In 1986 Hogan committed perhaps his greatest sin, when he scuttled a burgeoning unionization effort in the WWE. The labor action was led by future Minnesota Gov. Jesse “the Body” Ventura. He planned to organize a wildcat strike in the days before WrestleMania II, when the performers had maximum leverage. (Health care and retirement benefits were among his core demands.) After Hogan caught wind of the effort, he took it straight to McMahon, who subsequently threatened to fire any wrestler involved in the effort. Just like Hart, Ventura never made amends with Hogan, who characterized what he did as a betrayal. To this day, WWE wrestlers lack a union.

I could go on. Hogan was the vessel for one of Peter Thiel’s first forays into political donorship, when the tech baron dumped oodles of cash into a lawsuit that brought about the destruction of Gawker Media.
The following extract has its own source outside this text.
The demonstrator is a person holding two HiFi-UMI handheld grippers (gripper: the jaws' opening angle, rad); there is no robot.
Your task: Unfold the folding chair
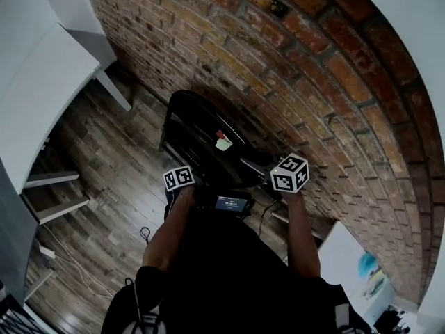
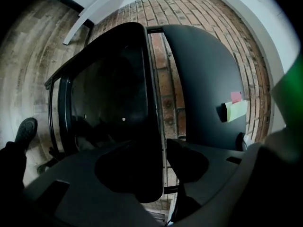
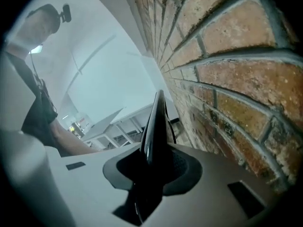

Hogan was suing the publication ostensibly because it had published his sex tape, on which he uttered racial slurs, specifically about the Black man his daughter Brooke was dating. In reality, it seemed clear he was Thiel’s willing partner to take down a longtime foe. Still, the slurs got him briefly booted out of the WWE, and when the company reinstated him in 2018, he offered a half-hearted mea culpa to the wrestlers backstage. According to those present, Hogan began his apology by warning the roster to be mindful about being recorded without their knowledge, rather than addressing the charges head-on. A group of prominent Black wrestlers eventually released a statement about the meeting, asserting that they’d need to see Hogan make a “genuine effort to change” if he were to gain their trust again. (It is safe to say that that never happened.)

So this is where we leave Hogan—a conniving and sadistically opportunistic person who is, nonetheless, permanently sanctified in the canon. I’m sure if you had the chance to ask him, he’d contend that all of those qualities were vital to his success, that it is impossible to scale the oily theogony of pro-wrestling immortality without making a gallery of enemies, both on-screen and off. The trade-off? Unlike so many of his peers, Hogan never did earn a beatific final chapter. Nobody came to kiss the ring. Those glory years in the 1980s, when Hulkamania truly ran wild, have been completely overshadowed by his cruelty. Toward what we now know was the end of his life, fellow legends seemed to take special pleasure in offering parting potshots. Just days ago, I listened to the Undertaker give his opinion on the hellish reception Hogan received in Los Angeles: “Sometimes in life, things come back.”

In the end, Hogan’s life and career in the ring will forever be overshadowed by who he was as a person. Why should we overlook a life of a Racist, greedy, backstabbing, untrustworthy, selfish, narcissistic entitled shill because he could cut good promos and wrestled well enough? Why should we separate Hulk Hogan from Terry Bolea? Granted there are wrestlers who were worse, but they don’t deserve praise either.

The bottom line here is that who you are off screen will be judged as harshley as you are on screen. Hulk Hogan is another example of bad behaviour behind the scenes tarnishes a legacy. Hogan isn’t the first, he isn’t the worst, he won’t be the last, but he is a perfect example.